BEGIN DATASET EXCERPT

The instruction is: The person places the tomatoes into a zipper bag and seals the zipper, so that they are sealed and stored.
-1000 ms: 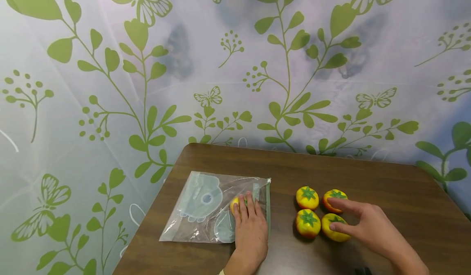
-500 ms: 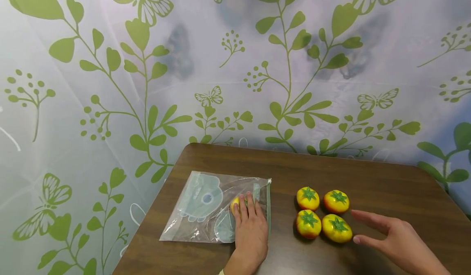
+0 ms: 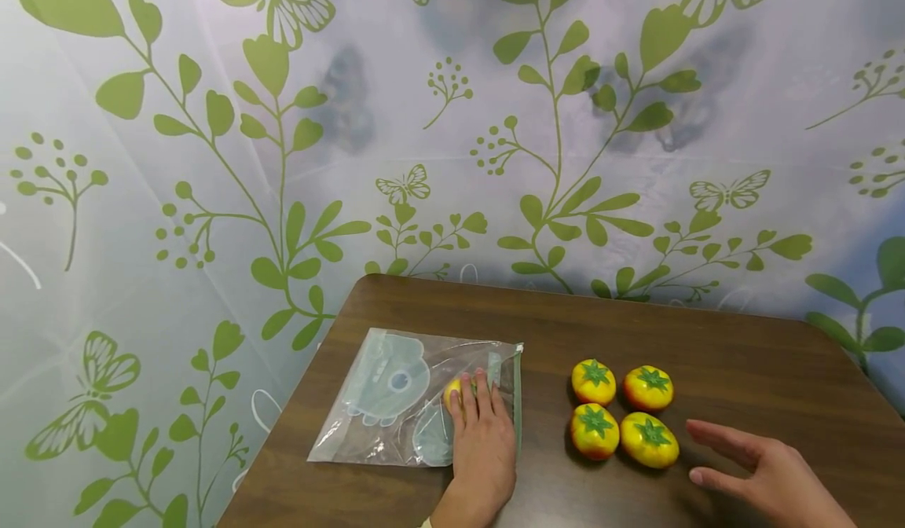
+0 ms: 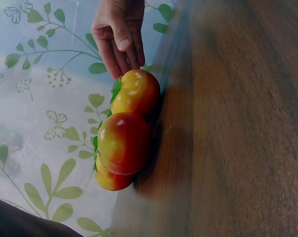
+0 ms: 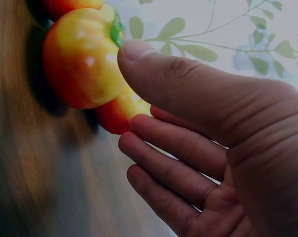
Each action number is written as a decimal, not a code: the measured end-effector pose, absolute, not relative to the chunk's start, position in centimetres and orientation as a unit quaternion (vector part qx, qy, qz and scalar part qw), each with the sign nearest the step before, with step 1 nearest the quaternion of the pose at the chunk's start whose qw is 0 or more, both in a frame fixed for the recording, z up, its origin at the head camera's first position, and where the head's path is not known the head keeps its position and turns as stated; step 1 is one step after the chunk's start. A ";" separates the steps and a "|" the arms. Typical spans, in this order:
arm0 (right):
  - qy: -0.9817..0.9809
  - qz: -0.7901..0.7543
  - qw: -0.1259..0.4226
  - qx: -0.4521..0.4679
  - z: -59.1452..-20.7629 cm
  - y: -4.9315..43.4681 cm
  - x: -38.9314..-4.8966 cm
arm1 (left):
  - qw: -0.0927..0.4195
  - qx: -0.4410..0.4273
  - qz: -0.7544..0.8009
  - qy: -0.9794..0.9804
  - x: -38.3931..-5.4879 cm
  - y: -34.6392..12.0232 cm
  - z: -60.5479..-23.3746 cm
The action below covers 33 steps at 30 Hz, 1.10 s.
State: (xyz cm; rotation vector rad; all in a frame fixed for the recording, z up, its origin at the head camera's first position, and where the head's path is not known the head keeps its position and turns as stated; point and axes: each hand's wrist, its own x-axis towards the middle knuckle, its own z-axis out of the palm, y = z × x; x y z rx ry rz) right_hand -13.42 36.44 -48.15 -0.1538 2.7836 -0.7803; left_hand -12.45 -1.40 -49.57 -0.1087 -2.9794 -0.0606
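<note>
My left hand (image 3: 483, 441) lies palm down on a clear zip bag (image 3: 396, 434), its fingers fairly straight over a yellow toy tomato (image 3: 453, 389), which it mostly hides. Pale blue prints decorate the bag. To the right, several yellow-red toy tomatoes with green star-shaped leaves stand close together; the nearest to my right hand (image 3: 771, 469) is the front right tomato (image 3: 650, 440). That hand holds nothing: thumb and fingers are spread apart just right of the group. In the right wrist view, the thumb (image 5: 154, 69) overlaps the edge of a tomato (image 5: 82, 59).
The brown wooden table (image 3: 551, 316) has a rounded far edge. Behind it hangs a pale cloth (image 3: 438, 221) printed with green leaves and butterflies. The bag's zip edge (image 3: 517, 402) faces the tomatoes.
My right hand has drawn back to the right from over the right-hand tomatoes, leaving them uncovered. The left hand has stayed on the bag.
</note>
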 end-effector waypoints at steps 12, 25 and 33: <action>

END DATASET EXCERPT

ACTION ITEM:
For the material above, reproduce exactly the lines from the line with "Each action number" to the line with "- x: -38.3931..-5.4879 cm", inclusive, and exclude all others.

RESPONSE:
Each action number is written as a decimal, not a code: the measured end-effector pose, absolute, not relative to the chunk's start, position in centimetres and orientation as a unit quaternion (vector part qx, qy, qz and scalar part qw), each with the sign nearest the step before, with step 1 nearest the quaternion of the pose at the chunk's start whose qw is 0 or more, both in a frame fixed for the recording, z up, its origin at the head camera's first position, and where the head's path is not known the head keeps its position and turns as stated; step 1 is one step after the chunk's start. A ";" separates the steps and a "|" the arms. Typical spans, in this order:
arm0 (right):
  - qy: -0.9817..0.9809
  - qz: -0.7901..0.7543
  - qw: -0.1259..0.4226
  - qx: -0.4521..0.4679
  - z: -59.1452..-20.7629 cm
  - y: -4.9315..43.4681 cm
  - x: -38.9314..-4.8966 cm
arm1 (left):
  - qw: -0.0927..0.4195
  - qx: -0.4410..0.4273
  - qz: -0.7544..0.8009
  - qy: -0.9794..0.9804
  - x: -38.3931..-5.4879 cm

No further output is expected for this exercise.